Report released this Wednesday, 8th, by the Institute for Strategic Studies of Petroleum, Natural Gas and Biofuels (Ineep) estimates net profit of R$ 26.2 billion for Petrobras (PETR3;PETR4) in the third quarter. This expected result, defined as “positive”, is due to the growth in the production and sale of oil and oil products in the period.
Ineep also estimates net revenue of R$126.2 billion and adjusted Ebitda of R$63.7 billion.
The company releases the financial statement for the period on Thursday, 9th, after the financial market closes.
Ineep’s estimates for the three indicators are below the averages of five financial institutions calculated by Prévias Broadcast (profit of R$31.1 billion, Ebitda of R$73 billion and revenue of R$136.8 billion).

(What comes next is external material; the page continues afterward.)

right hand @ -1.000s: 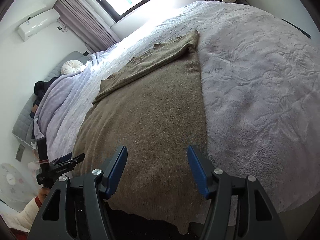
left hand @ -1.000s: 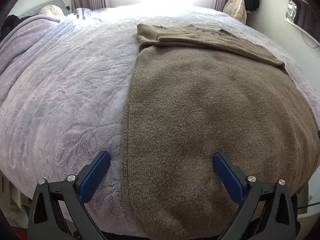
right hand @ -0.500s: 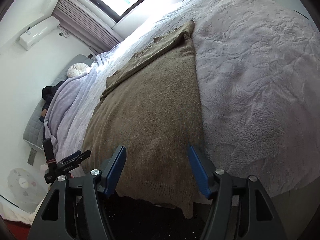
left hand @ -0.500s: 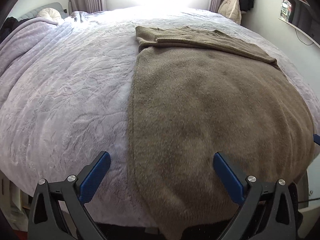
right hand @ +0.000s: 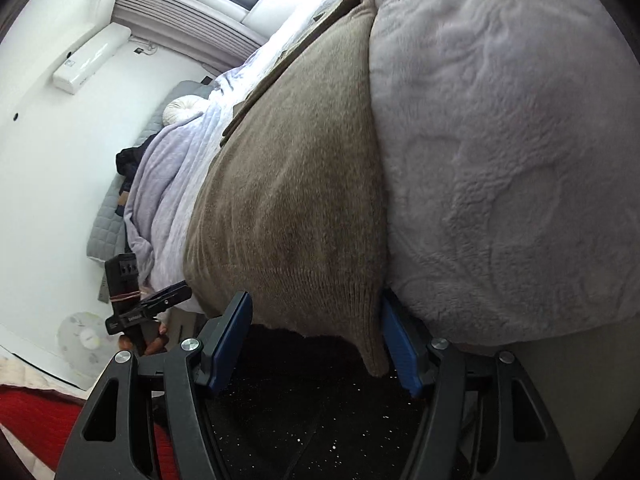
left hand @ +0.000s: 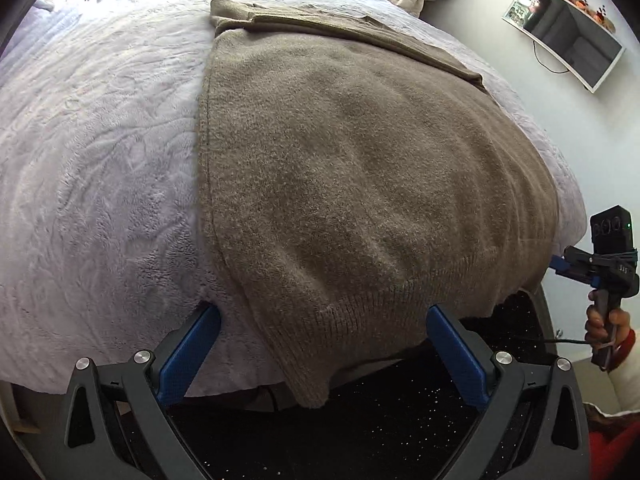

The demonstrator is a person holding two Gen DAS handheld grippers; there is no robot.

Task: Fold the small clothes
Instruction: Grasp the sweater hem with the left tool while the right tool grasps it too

According to Ineep, despite solid numbers and growing production, the financial result is below that recorded a year ago due to the drop in prices for a barrel of Brent oil and derivatives in the period.
In the comparison between the third quarter of 2023 and the same period of 2022, the average prices of Brent and derivatives fell, on average, 14.4% and 31.0% respectively. And the average value of derivatives on the domestic market went from R$687.00 per barrel to R$474.00 on the same basis of comparison.
“Not even the 4.5% increase in production volume and 1.3% in the sale of derivatives compensated for the lower prices”, says Ineep researcher Mahatma dos Santos.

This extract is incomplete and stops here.